As I stood in my kitchen tonight stuffing just 2 more cookies in my mouth, adding up to a total of 8, I mentally took a step back and thought wow... This is gross. Is this who I have become again? This person I worked so hard not to be for the last 9 months? Have I seriously sunk this low that I have lost all will power, all self control, that I will eat just two more cookies even though I feel like I may puke up the ones I already ate?

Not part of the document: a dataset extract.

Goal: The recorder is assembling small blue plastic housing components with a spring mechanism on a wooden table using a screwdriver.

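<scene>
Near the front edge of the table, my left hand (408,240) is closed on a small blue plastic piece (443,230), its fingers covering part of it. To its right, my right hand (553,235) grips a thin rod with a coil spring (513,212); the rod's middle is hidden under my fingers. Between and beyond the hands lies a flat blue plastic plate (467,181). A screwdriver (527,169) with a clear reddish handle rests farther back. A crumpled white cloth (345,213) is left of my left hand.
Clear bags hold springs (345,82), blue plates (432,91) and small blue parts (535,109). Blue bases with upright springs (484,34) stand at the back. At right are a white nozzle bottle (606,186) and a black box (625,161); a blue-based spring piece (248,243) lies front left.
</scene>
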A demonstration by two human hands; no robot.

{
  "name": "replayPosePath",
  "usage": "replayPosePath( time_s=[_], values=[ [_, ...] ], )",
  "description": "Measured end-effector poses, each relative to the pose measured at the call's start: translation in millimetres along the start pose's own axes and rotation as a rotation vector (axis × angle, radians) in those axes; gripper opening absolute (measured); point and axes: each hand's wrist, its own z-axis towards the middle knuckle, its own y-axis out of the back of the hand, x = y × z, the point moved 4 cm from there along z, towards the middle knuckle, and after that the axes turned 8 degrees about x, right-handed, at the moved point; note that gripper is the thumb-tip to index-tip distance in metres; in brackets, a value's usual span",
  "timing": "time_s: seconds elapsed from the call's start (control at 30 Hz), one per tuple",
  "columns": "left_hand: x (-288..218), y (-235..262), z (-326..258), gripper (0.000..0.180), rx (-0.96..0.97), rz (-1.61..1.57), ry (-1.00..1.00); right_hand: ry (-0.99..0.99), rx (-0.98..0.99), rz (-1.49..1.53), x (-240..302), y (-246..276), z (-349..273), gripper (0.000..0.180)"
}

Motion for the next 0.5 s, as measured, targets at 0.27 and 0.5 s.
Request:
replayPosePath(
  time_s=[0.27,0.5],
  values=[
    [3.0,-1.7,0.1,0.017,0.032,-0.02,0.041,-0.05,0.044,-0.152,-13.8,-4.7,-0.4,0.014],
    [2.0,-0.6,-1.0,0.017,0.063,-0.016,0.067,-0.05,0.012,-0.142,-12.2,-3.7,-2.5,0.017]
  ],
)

This is what eating your stress looks like, and it's ugly. It's ugly and depressing and I want out. We hit a very big bump in our lives recently. Big changes are coming in all directions and anyone who knows me knows I'm pretty uptight about change. These changes are unpredictable and frankly I am stressed the f&$@ out. My body is so run down from the constant worry that I am exhausted even when I get a full nights sleep. I feel like I have been hit by a bus. I'm run down and worn out to the max. The daily grind is also wearing me out, and adding to my loss of motivation.

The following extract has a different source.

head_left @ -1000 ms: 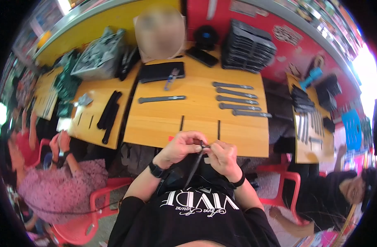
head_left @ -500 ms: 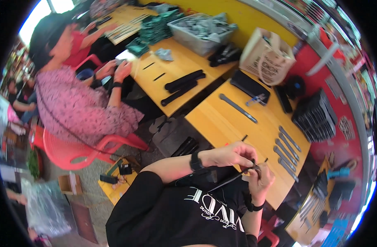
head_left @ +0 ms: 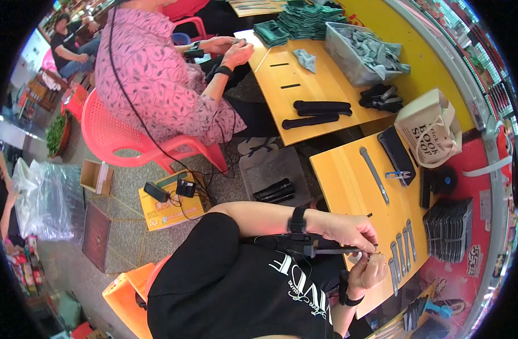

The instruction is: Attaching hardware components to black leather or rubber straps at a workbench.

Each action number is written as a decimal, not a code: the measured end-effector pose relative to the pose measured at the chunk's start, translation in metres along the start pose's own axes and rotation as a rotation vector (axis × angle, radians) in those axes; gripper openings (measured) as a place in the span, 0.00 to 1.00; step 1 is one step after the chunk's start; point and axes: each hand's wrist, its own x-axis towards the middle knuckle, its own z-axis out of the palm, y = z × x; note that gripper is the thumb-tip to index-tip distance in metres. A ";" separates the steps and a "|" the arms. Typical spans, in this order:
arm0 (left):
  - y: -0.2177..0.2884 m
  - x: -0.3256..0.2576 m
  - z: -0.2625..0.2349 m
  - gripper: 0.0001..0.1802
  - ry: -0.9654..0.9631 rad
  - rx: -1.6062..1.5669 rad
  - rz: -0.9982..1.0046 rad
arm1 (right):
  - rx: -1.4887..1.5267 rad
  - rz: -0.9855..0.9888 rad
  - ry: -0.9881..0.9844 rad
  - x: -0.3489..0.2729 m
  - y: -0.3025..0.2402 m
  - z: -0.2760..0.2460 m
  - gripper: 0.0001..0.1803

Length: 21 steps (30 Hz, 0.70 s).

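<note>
Over the near edge of my table, my left hand (head_left: 350,230) pinches a long, narrow dark grey strap (head_left: 329,251) whose wider end points left. My right hand (head_left: 367,274), fingers drawn together, meets the left at the strap's other end. The exact grip is partly hidden by the fingers. On the wooden table (head_left: 341,183) beyond lies a longer grey strap (head_left: 375,175) with one widened end. Several similar grey straps (head_left: 401,251) lie side by side to the right of my hands.
Small blue-handled thread snips (head_left: 398,175) rest by a black pouch (head_left: 396,152). A beige tote bag (head_left: 430,127) and a stack of dark pieces (head_left: 448,229) line the right side. A co-worker in a pink shirt (head_left: 157,85) sits at the neighbouring table (head_left: 321,73), which carries a bin (head_left: 363,56) of grey-green cloth.
The view has swung, so the tables and co-worker appear shifted. The strap, slanting down-left from my fingers before, now lies nearly level, its wide end to the left. Both hands stay together.
</note>
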 end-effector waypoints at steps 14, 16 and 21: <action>0.003 0.018 -0.045 0.17 0.676 0.113 0.259 | -0.120 -0.384 0.278 0.035 -0.021 -0.004 0.14; 0.028 0.015 -0.078 0.08 0.946 -0.097 0.331 | 0.069 -0.310 0.294 0.026 -0.032 -0.022 0.15; 0.065 -0.095 -0.249 0.08 0.812 -0.512 0.624 | 0.271 0.130 0.377 -0.035 -0.034 -0.101 0.16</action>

I see myself slipping back into a very sad place with food, and my weight and I don't like it at all.
I was happy when I was eating right, I had energy, I felt good and I felt light. I feel heavy and sluggish now, I feel gross and unhappy. That has to stop.
I did it before and I can do it again. I can find the willpower in me before it's too late, before I undo everything I worked so hard for.
So this is it, my ultimatum to me, put down the cookie or else.... Or else you will be sad, or else you will feel sick, or else you will feel guilty and you will allow food to control you. Get over yourself and get on with your life. Yes things are stressful but this is not the healthy way to deal with that. Gaining weight will only make you more stressed and unhappy.
Tomorrow is a new day, and I will find my motivation and toss the cookies.
Very motivating. This is just what I needed to read. See you tomorrow morning for our Friday butt kick. :)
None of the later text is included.